NEW YORK (Reuters) - The U.S. dollar surrendered gains to trade little changed against a basket of major currencies on Monday on renewed concerns about how an FBI probe into Hillary Clinton’s use of a private email server might the impact on the U.S. presidential election.
Sterling rose on clarity over the Bank of England’s leadership.
Analysts said concerns over the prospect of a potential victory for Republican candidate Donald Trump in the Nov. 8 U.S. presidential election led the dollar to give up much of its initial gains against the euro, yen and Swiss franc.
News of the FBI’s probe hurt the dollar on Friday because Clinton is viewed as the candidate of the status quo, while there is greater uncertainty over what a victory for Trump might mean for U.S. foreign policy, international trade deals and the domestic economy.
“People want to take a look at the political polls to make sure that the consensus view that Hillary wins is still valid,” said Steven Englander, global head of G10 FX strategy at Citigroup in New York.
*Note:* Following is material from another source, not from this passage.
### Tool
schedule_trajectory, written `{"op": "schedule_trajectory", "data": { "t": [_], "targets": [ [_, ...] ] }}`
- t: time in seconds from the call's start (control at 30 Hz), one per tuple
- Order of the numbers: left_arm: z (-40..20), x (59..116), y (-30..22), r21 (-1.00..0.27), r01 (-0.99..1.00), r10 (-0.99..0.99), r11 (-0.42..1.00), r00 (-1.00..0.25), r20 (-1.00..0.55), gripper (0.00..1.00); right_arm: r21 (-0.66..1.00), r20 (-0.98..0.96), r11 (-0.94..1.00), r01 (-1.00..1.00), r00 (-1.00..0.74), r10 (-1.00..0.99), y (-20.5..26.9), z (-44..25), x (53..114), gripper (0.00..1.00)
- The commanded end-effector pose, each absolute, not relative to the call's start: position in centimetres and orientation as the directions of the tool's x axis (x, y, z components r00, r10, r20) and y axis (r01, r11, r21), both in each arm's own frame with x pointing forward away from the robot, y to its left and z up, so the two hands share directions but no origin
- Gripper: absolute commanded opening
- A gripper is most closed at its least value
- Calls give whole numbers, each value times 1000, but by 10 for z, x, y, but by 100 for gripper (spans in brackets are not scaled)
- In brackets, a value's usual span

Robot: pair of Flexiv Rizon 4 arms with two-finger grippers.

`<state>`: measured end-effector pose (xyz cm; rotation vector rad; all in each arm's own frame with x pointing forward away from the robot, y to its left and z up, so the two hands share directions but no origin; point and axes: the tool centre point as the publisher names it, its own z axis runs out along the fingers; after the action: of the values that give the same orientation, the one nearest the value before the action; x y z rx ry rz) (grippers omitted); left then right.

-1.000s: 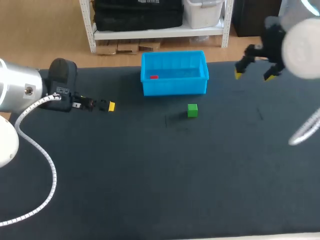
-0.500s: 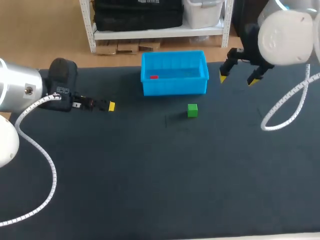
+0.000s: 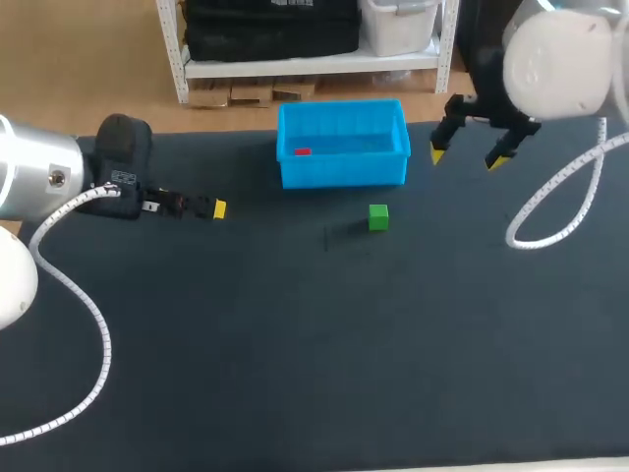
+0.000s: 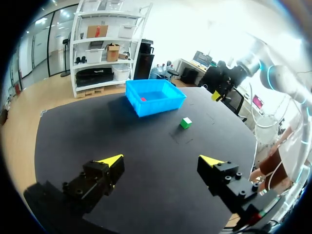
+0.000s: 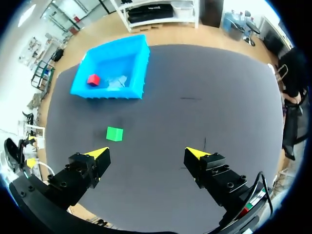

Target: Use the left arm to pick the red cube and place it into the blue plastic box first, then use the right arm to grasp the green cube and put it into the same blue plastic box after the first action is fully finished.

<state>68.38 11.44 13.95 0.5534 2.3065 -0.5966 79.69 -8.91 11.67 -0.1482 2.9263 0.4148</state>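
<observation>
Black tabletop (image 3: 295,354) carries everything. Well to the left of the blue plastic box (image 3: 344,169), the left arm's fingers (image 4: 111,161) stand wide apart with nothing between them, low over the surface. Inside the box, near its left wall, lies the red cube (image 3: 302,151), so the first half of the job looks done. The green cube (image 3: 378,217) sits near the box's right half, on the robot's side, touching nothing. Just off the box's right wall, and raised, hang the right arm's fingers (image 3: 438,153), spread wide and empty. The green cube lies nearer to them than to the left arm. I'd judge they must come toward the robot, slightly leftward, then down to straddle it.
</observation>
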Motion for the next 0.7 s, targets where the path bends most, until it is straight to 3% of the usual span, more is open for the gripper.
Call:
{"op": "schedule_trajectory", "data": {
  "t": [0.03,0.7],
  "targets": [
    [138,684,115,-265,537,218,801,-673,-707,100,202,-137,975,-91,-988,-64,-62,110,815,100],
    [138,684,115,-265,537,218,801,-673,-707,100,102,-35,994,-33,-999,-30,-8,72,839,100]
  ]
}}
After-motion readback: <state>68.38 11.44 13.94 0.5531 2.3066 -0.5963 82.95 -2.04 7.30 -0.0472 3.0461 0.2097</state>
Analysts said a potential Trump victory could also throw the Federal Reserve off its presumed course of hiking interest rates in December. Traders last saw a roughly 78 percent chance of a December hike, according to CME Group’s FedWatch program.
“If there’s market upheaval or uncertainty because the Democratic ticket has to change, then that could have the Fed on hold,” said Douglas Borthwick, managing director at Chapdelaine Foreign Exchange in New York.
The dollar index .DXY, which measures the greenback against a basket of six major currencies, was last mostly flat at 98.373 after gaining as much as 0.4 percent earlier.
The index was set to gain about 3 percent for the month, putting it on track for its best performance in just under a year. The euro EUR=, which was last roughly flat against the dollar, at $1.0978, was set to lose about 2.3 percent in October to post its worst month in five.
The dollar was up 0.14 percent against the yen JPY= at 104.84 yen, and set to gain 3.5 percent against the Japanese currency in October to mark its best month in five. The dollar has gained this month on expectations of a December Fed rate hike.
Sterling was up 0.4 percent GBP=D4 against the greenback at $1.2238 after Bank of England Governor Mark Carney said he would stay in his job for an extra year, until the end of June 2019.